In my home PC, one of my two HDD that I have in (btrfs) RAID 0 failed. So, I am shopping for the replacement. I am planning to install FreeBSD (zfs) and set up RAIDZ (buying 3 SSDs).

Now, I am reading everywhere that mirroring 2 disks ~~(1 vdev per disk)~~ is faster than RAIDz1 with 3 disks. And it doesn't make any sense to me.

Yes, RAIDz1 has to compute the parity info for the third disk. Although being realistic, CPU times (for computing parity) are orders of magnitude faster than I/O times (for accessing disks). So, that advantage should be close to negligible.

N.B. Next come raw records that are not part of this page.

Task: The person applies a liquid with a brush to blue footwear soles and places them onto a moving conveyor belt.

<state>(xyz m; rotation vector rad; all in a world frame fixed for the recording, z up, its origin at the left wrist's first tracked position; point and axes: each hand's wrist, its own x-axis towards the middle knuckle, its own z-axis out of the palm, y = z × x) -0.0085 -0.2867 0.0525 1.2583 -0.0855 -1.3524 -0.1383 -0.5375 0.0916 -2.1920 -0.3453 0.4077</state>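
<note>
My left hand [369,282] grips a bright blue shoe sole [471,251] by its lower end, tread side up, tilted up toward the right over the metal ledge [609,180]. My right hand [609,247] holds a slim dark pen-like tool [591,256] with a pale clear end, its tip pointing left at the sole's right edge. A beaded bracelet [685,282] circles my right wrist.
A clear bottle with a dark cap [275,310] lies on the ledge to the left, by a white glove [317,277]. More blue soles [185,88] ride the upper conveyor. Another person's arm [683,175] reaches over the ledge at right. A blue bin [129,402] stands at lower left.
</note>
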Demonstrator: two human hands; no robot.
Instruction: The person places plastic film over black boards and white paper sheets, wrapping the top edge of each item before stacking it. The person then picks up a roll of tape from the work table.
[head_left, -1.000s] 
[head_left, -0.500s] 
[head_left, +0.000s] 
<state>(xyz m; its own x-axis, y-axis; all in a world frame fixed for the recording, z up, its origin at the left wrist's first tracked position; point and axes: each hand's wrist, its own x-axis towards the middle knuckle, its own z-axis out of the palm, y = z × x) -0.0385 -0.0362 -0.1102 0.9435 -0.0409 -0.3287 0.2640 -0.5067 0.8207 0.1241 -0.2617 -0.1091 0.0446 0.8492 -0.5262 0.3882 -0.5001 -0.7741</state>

But the much more impactful consideration is, when writing on disks, RAIDz1 splits the load between two disks, Mirroring does not. In other words, if I write on disk a 1 MiB file, RAIDz1 should write 512 KiB on one disk and the other 512 KiB on the other disk. And this should be done in (or close to) parallel. Which should translate in (or close to) half the time it takes to write the whole 1 MiB in one disk. I mean, this is the whole schtick of RAID 0. Isn't RAID 5 (RAIDz1) equal to RAID 0 plus a third disk for parity?

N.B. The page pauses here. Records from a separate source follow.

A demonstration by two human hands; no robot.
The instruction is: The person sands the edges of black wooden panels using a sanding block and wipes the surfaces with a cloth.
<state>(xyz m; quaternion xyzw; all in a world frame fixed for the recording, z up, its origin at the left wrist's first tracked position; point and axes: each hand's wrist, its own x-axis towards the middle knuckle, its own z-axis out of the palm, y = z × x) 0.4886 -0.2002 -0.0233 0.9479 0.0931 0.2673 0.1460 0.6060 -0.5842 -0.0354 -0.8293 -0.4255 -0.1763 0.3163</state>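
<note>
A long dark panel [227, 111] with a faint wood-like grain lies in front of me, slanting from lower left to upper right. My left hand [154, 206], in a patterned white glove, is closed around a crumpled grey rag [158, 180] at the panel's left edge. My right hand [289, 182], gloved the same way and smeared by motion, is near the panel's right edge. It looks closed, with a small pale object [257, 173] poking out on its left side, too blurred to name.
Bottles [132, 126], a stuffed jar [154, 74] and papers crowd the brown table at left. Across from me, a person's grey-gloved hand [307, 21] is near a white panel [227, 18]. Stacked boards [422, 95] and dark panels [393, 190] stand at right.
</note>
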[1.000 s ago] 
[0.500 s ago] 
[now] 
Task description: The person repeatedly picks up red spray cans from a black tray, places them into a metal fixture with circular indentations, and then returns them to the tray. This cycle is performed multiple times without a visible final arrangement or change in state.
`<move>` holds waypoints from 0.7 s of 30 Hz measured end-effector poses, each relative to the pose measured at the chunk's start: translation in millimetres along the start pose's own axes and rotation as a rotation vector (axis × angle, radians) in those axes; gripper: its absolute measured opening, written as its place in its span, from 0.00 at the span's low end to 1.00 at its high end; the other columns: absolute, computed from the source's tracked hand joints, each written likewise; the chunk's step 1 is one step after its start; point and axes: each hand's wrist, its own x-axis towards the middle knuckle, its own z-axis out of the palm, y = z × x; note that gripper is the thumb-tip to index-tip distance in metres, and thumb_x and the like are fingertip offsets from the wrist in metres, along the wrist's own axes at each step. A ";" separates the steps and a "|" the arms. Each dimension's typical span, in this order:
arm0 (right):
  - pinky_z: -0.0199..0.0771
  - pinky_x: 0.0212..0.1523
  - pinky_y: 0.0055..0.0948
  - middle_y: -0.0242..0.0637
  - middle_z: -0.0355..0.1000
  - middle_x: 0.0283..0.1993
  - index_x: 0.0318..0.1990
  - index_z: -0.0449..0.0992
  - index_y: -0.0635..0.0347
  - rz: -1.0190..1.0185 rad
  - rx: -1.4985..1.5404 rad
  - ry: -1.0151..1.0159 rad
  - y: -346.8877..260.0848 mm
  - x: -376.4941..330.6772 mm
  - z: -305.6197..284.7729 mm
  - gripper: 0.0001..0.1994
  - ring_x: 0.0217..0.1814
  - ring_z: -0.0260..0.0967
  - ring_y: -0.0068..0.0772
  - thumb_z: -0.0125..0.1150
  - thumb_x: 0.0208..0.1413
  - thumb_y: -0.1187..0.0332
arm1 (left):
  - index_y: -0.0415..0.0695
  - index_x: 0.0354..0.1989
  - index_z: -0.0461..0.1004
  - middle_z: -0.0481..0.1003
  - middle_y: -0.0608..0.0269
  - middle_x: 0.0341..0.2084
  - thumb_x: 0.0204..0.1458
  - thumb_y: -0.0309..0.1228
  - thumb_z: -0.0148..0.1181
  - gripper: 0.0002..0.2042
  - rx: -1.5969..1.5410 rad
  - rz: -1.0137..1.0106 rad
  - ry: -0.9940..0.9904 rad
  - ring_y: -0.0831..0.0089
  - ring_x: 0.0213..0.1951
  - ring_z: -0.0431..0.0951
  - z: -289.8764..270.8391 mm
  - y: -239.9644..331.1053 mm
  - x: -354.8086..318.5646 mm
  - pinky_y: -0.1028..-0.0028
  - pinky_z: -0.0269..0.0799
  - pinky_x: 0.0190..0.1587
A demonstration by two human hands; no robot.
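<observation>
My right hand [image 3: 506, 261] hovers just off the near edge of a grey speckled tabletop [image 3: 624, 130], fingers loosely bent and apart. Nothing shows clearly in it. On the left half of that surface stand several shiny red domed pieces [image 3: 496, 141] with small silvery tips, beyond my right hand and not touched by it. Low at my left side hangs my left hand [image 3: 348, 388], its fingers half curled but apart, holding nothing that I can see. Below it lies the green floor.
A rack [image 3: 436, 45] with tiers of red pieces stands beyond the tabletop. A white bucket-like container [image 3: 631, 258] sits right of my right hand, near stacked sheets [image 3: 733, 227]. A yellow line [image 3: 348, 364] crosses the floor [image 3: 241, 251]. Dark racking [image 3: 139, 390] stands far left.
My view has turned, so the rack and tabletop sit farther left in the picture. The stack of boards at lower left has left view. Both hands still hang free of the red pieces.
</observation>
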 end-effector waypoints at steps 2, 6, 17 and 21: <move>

I can see, when READING from disk, that 2 mirror disks have equal performance than RAIDz1. Because, one could read one half from each disk in parallel (like RAIDz1). It is not efficient to read the whole thing from just one of the disks. But when WRITING, you have to write the whole thing on each of the mirror disks, the whole 1 MiB of the previous example in each disk. When the mirror disks are writing .. 640 KiB .. 768 KiB .. The RAIDz1 should be more than done writing 512 KiB.

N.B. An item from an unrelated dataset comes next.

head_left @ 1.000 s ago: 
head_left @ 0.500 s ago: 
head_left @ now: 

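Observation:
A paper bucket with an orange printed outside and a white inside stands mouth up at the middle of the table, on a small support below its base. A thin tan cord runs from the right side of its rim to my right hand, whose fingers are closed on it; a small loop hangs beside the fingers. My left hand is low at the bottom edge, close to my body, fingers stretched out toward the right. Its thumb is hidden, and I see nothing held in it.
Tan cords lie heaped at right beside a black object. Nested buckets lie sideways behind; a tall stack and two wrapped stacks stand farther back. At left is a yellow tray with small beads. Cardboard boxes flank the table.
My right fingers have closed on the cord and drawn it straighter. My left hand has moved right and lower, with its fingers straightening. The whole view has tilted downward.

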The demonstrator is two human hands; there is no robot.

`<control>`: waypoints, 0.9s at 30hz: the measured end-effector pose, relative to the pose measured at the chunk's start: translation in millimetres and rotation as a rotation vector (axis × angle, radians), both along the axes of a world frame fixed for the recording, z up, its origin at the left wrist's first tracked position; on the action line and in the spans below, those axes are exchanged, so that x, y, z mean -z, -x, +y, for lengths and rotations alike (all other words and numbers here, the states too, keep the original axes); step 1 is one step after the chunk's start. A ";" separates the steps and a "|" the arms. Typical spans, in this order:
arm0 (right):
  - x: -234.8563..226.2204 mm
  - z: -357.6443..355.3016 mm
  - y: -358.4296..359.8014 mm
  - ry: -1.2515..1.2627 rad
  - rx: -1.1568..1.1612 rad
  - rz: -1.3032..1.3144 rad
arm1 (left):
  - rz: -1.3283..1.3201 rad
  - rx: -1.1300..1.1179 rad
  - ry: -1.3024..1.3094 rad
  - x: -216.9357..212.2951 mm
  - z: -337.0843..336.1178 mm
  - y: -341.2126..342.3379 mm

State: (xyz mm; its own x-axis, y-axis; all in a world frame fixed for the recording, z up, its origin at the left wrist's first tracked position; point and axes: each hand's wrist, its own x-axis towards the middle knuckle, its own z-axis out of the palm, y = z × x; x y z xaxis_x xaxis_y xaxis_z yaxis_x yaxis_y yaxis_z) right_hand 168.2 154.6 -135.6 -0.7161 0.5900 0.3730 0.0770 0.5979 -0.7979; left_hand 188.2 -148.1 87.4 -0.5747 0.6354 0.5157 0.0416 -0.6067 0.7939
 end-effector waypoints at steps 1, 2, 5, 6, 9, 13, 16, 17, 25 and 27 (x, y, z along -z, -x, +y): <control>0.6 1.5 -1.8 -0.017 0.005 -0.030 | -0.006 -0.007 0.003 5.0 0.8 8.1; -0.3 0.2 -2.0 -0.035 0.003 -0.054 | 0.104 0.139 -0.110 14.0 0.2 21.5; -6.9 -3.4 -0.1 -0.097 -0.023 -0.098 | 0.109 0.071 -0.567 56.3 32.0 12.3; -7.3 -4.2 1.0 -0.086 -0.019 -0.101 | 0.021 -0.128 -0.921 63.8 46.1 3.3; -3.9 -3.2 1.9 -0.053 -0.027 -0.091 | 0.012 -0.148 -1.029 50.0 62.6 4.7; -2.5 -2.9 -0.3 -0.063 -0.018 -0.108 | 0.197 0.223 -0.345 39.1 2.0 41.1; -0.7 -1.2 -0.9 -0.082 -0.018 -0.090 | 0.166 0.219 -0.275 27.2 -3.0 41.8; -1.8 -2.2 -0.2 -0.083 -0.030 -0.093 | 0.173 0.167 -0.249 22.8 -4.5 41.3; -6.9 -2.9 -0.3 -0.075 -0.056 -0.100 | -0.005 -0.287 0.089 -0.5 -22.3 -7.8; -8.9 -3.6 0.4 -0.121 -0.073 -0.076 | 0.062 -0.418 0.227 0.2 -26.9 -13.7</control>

Your help will be appreciated, it will influence what I end up buying. Thanks in advance.

Edit: It is not 1 vdev per disk. It is 1 vdev with the 2 disks in it, otherwise nothing is being mirrored.

Argentum · Dec 15, 2020

JMOR said:
In my home PC, one of my two HDD that I have in (btrfs) RAID 0 failed. So, I am shopping for the replacement. I am planning to install FreeBSD (zfs) and set up RAIDZ (buying 3 SSDs).

Now, I am reading everywhere that mirroring 2 disks (1 vdev per disk) is faster than RAIDz1 with 3 disks. And it doesn't make any sense to me.

Yes, RAIDz1 has to compute the parity info for the third disk. Although being realistic, CPU times (for computing parity) are orders of magnitude faster than I/O times (for accessing disks). So, that advantage should be close to negligible.
[...]

Your help will be appreciated, it will influence what I end up buying. Thanks in advance.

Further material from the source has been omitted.